Problem description: Everything in the data gets repeated exactly, except for the pictures.

Raw data:

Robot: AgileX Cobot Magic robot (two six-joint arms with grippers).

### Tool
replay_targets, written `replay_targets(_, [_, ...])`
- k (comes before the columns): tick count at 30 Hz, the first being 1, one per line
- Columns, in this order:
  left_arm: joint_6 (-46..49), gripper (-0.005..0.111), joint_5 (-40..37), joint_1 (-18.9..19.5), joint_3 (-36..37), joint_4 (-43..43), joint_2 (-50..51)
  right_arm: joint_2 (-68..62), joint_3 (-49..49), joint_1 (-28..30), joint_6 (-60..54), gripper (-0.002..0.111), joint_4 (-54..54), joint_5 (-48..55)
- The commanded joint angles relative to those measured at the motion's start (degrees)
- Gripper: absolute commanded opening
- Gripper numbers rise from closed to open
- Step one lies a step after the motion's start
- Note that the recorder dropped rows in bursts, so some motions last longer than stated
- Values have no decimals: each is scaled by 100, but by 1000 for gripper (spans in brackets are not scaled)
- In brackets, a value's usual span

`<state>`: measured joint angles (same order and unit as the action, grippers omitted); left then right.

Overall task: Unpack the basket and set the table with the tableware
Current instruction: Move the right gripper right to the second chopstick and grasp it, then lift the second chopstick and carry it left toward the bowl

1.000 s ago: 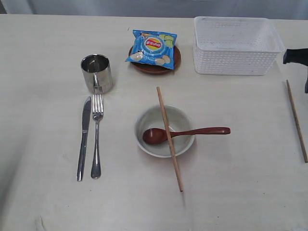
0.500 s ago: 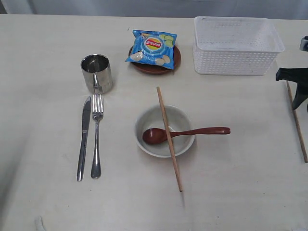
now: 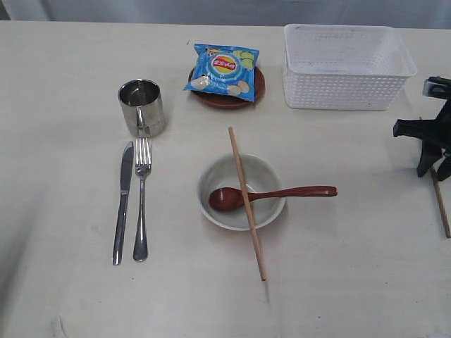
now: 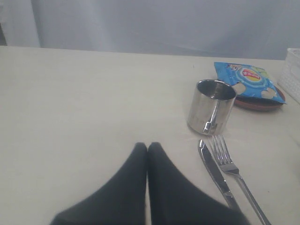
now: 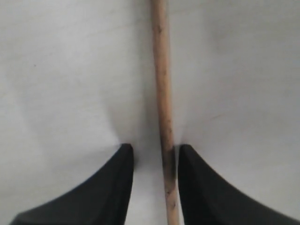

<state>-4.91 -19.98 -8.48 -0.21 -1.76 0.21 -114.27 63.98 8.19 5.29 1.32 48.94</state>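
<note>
The white basket point(image 3: 345, 91) stands at the back right of the table point(image 3: 338, 274). Laid out are a steel cup point(image 3: 141, 107), knife point(image 3: 122, 204) and fork point(image 3: 141, 201). A white bowl point(image 3: 264, 172) holds the wooden spoon point(image 3: 282, 193), and one chopstick point(image 3: 246, 201) lies across it. The brown plate point(image 3: 227, 100) sits under a blue chips bag point(image 3: 224, 68). At the right edge my right gripper point(image 3: 435, 171) stands open over a second chopstick point(image 3: 442, 204). That chopstick point(image 5: 162, 93) lies between the jaws, close to one finger point(image 5: 197, 187). My left gripper point(image 4: 147, 146) is shut and empty, near the knife point(image 4: 215, 173) and cup point(image 4: 211, 107).
The fork point(image 4: 232, 166) lies beside the knife. A grey curtain or wall point(image 4: 164, 23) runs behind the table's far edge. The left gripper does not show in the exterior view.
My right gripper has come in from the right edge and moved forward and down over the second chopstick. Nothing else has moved.
</note>
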Motion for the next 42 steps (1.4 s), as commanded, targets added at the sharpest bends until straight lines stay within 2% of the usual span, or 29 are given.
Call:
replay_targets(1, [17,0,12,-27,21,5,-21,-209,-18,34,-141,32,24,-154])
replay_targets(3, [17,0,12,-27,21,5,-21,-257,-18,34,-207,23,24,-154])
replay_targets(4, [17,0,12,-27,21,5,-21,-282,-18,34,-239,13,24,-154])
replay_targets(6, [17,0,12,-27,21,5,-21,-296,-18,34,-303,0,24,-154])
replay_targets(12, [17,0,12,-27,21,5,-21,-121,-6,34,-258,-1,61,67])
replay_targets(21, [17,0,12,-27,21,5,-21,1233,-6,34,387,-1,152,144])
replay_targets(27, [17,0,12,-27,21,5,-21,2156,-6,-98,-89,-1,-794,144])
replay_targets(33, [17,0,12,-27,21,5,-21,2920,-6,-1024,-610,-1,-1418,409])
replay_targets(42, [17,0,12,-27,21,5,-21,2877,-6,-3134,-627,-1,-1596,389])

Task solution:
Robot: AgileX Cobot Magic robot (two six-joint arms with grippers).

### Tool
replay_targets, written `replay_targets(_, [_, ...])`
- k (comes before the columns): tick count at 30 Hz, the first being 1, one per line
- Columns, in this order:
  left_arm: joint_6 (-46..49), gripper (-0.005..0.111), joint_5 (-40..37), joint_1 (-18.9..19.5), joint_3 (-36..37), joint_4 (-43..43), joint_2 (-50..51)
  right_arm: joint_2 (-68..62), joint_3 (-49..49), joint_1 (-28..30), joint_6 (-60..54), gripper (-0.002..0.111), joint_4 (-54..54), joint_5 (-48..55)
- The commanded joint angles relative to those measured at the motion's start (degrees)
- Gripper: absolute commanded opening
- Gripper numbers rise from closed to open
- Step one lies a step after the motion's start
- Note that the recorder dropped rows in bursts, so some motions last longer than stated
- Values have no decimals: each is scaled by 100, but by 1000 for gripper (spans in brackets are not scaled)
- In brackets, a value's usual span

`<state>`: measured joint angles (same order and unit as the action, grippers omitted); left then right.

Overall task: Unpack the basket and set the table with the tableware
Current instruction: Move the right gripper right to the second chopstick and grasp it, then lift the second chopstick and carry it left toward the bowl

1.000 s ago: 
0.500 s ago: 
now: 
now: 
now: 

<state>-4.91 -19.98 -8.48 -0.21 -1.76 0.21 -114.27 63.98 8.19 5.29 1.32 48.94</state>
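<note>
The white basket point(image 3: 345, 91) stands at the back right of the table point(image 3: 338, 274). Laid out are a steel cup point(image 3: 141, 107), knife point(image 3: 122, 204) and fork point(image 3: 141, 201). A white bowl point(image 3: 264, 172) holds the wooden spoon point(image 3: 282, 193), and one chopstick point(image 3: 246, 201) lies across it. The brown plate point(image 3: 227, 100) sits under a blue chips bag point(image 3: 224, 68). At the right edge my right gripper point(image 3: 435, 171) stands open over a second chopstick point(image 3: 442, 204). That chopstick point(image 5: 162, 93) lies between the jaws, close to one finger point(image 5: 197, 187). My left gripper point(image 4: 147, 146) is shut and empty, near the knife point(image 4: 215, 173) and cup point(image 4: 211, 107).
The fork point(image 4: 232, 166) lies beside the knife. A grey curtain or wall point(image 4: 164, 23) runs behind the table's far edge. The left gripper does not show in the exterior view.
My right gripper has come in from the right edge and moved forward and down over the second chopstick. Nothing else has moved.
</note>
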Motion for the next 42 steps (1.4 s), as commanded, targets added at the sharpest bends until straight lines stay within 2% of the usual span, or 29 are given.
Call:
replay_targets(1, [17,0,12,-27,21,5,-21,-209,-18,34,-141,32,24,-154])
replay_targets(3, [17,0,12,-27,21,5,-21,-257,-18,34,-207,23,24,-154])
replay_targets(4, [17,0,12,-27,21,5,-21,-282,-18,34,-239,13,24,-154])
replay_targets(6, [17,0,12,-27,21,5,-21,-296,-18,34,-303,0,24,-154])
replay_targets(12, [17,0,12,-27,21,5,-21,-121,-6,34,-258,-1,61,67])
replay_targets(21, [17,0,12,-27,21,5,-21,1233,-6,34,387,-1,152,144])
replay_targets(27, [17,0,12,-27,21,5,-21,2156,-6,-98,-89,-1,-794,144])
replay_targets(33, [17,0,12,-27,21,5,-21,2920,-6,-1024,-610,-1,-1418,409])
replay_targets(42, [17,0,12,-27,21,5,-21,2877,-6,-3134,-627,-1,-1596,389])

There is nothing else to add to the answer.